***
В комнате стояло четверо. По сути своей — четыре половинки, два целых, редкость, почти фантастика, проклятие почившего Бога и вечное страдание детей Соломона. В комнате стояли четыре человека, обречëнных на гибель, из которых один сдался, другой забылся, третий потерялся, четвёртый отчаялся. Отчаявшийся Вельзевул в попытке найти недостающую свою часть радостно смеëтся и снова исчезает, отправляется на поиски человека, имя которого знает только он, снова возвращается — истерзанный и не подающий вида, что уже давно глубоко в сути его зияют сотни тысяч дыр — и отправляется на поиски опять. «Весь мир не обойти», — досадливо постоянно бормочет Набериус, вовсе не понимая, что быть целым — это драгоценность, которую нельзя у него отнять. Вовсе не понимая, что он не такой, что в его голове никогда не возникнет той самой картины, которую каждый день услужливо подаёт Столасу его больное сознание. Три убитых ангелами ребëнка, их мать, сорокалетняя демоница из Тартароса, окровавленная с ног и до, ползущая по земле, ревущая не своим голосом и отчаянно цепляющаяся остатками половинчатой жизни за подол зелёного плаща приезжего демона. Их первые и последние взгляды, на мгновение пересекшиеся, даже не сказанные друг другу имена, которые, они и сами это поняли, и так всегда знали, и полные ненависти слёзы, высыхающие на еë трупе на месте побоища. Набериусу не понять. Столасу — никогда не стать целым. Не отмыться от ненависти в незнакомых глазах. — Вы можете идти, — никогда не понять никому в этой комнате их чертовой жизни.***
Аамон отсутствующе смотрит, как Столас захлопывает перед ним дверь. Снова молчание ползëт по стене, но не пугает, не порывает к действию, а просто сливается в единое неприятное целое вместе с пустотой. «Если тебе хотя бы немного дорого собственное существование, то иди к нему сейчас.» И Аамон пойдёт.

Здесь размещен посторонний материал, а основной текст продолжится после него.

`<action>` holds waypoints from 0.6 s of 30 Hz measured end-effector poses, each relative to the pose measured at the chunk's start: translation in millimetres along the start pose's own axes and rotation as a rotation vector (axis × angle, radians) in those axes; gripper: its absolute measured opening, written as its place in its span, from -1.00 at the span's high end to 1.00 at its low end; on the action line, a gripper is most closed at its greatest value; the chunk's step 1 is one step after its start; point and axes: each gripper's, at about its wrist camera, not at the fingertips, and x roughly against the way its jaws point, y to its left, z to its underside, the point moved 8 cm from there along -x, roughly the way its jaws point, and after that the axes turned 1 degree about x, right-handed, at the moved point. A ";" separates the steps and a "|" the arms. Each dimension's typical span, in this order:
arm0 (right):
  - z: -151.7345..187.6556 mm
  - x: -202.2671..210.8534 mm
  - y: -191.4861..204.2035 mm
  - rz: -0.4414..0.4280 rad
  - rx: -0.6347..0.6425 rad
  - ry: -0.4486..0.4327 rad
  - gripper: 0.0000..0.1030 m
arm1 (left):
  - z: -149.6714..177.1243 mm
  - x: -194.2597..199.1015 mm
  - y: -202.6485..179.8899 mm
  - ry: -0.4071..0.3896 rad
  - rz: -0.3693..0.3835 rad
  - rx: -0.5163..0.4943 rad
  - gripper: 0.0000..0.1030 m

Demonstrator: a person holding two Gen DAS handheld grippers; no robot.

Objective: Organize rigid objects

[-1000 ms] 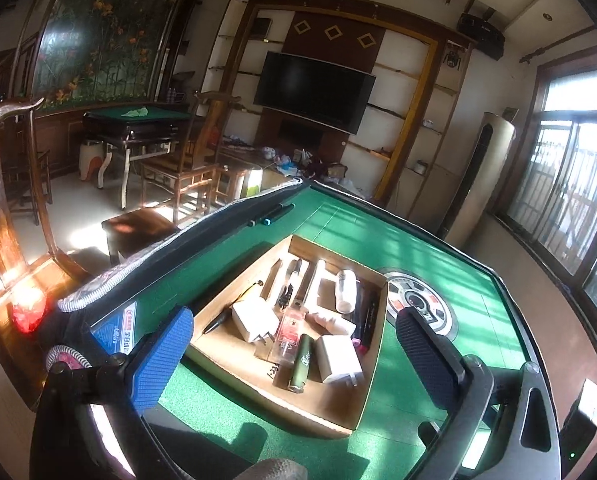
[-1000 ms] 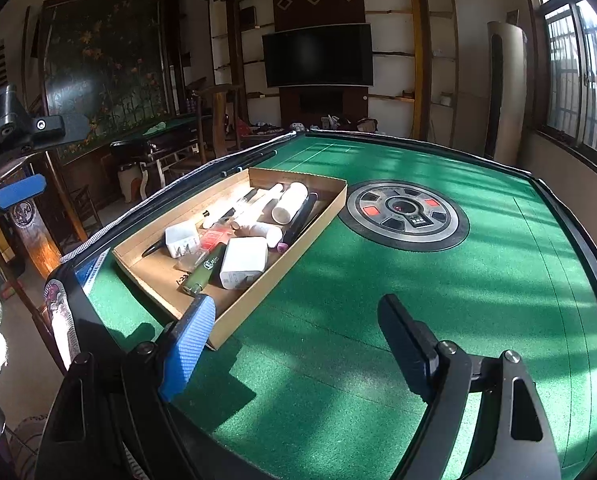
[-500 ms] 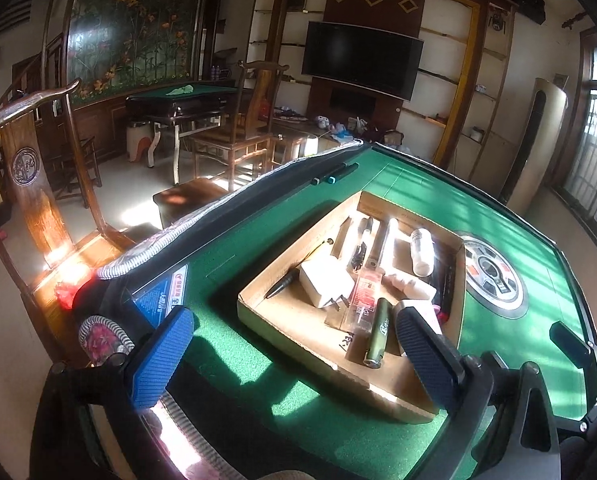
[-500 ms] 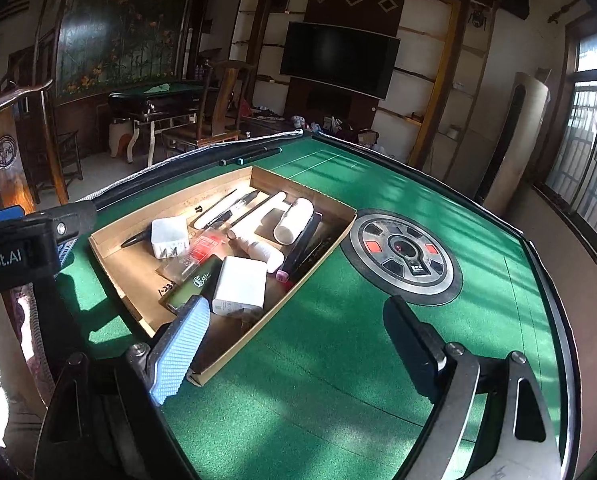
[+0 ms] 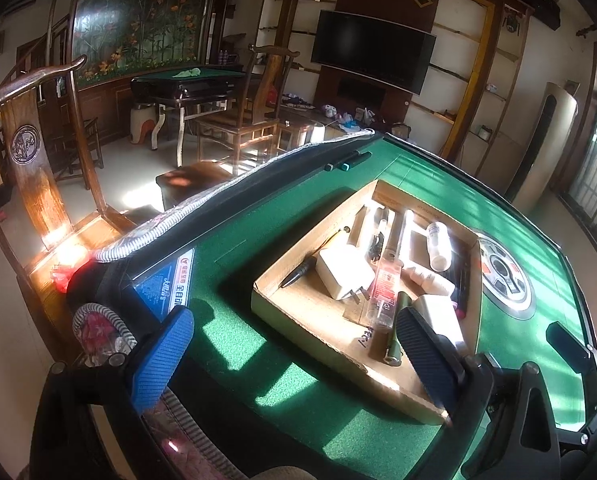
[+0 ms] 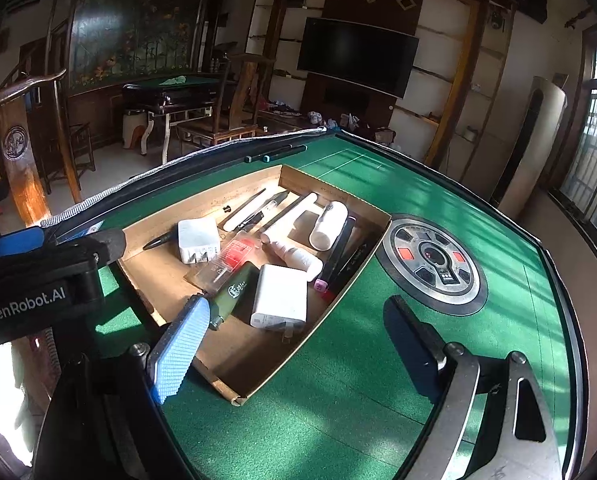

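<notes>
Your left gripper (image 5: 294, 354) and right gripper (image 6: 294, 340) both stand apart, empty. The cardboard tray (image 6: 254, 376) of small objects lies just ahead, reaching between both grippers' fingers.

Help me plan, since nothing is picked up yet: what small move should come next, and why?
Probably lower the right gripper onto the white charger at the near end of the cardboard tray. Both grippers stand open and empty, and that charger lies on top, closest to it.
</notes>
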 end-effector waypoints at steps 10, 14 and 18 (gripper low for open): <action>9.5 0.3 -0.3 -0.013 -0.028 0.010 -0.71 | 4.8 -3.4 -2.4 0.032 0.000 -0.006 -0.98; 14.0 -2.8 -5.0 -0.016 -0.045 0.024 -0.71 | 6.4 -1.7 -5.8 0.030 0.004 -0.014 -0.98; 15.3 -2.2 -7.9 -0.020 -0.058 0.020 -0.71 | 7.8 -1.4 -6.7 0.033 -0.007 -0.015 -0.98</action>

Простоит перед дверью кабинета, занесет руку для трëх отточенных ударов по дереву, развернëтся, в испуге отлетит назад — вжавшись в массив двери — и неестественно долго будет пожирать взглядом чужие глаза. Баэл — забывшаяся четвертинка двух целых, стоявших в комнате пару дней назад — скрестит на вздымающейся груди руки, прищурит глаза, покачает головой, полной мыслей, и откроет дверь кабинета. Затем он занавесит тяжëлые фиолетовые шторы, попросит Аамона закрыть дверь и будет неестественно долго рассматривать своë отражение в зеркале на стене. Посмеëтся, потрëт указательным и большим пальцем переносицу, мельком взглянет на Аамона, потерявшегося не то в тишине, не то в отчаянии, не то в пустоте, и потеряется там тоже. А очнëтся — и это он будет помнить каждой частицей своей целой души — когда ему хлëсткой пощëчиной, ударом под дых, ножом в сердце прилетит мягкое касание губ за ухом, и горящее, плавящееся золото гравировки с уколом — или укором? — пронесëтся сквозь тело. Он резко схватится за бледные щëки, внимательно всмотрится в полные болезненной надежды глаза и в ответ совершенно мягко и по-детски прижмëт к себе плачущее настоящими — солёными, мутными и горькими, — слезами тело. Прижмëтся лицом в белëсую макушку, ненадолго обретëт своë «целое», от которого отказывался всегда, а после — может, через пару дней жжения плавящего имени Амона за ухом и ощущения, как плачущее скребущее молчание отступает — напишет Вельзевулу, попросит не терять надежды и позвонить, если его миссия будет успешной — а иначе у короля быть и не может. Телефон Баэла замолчит на долгие месяцы, в течение которых он будет учиться говорить. И зазвонит — нарушит преследующее Вельза молчание — только в начале декабря.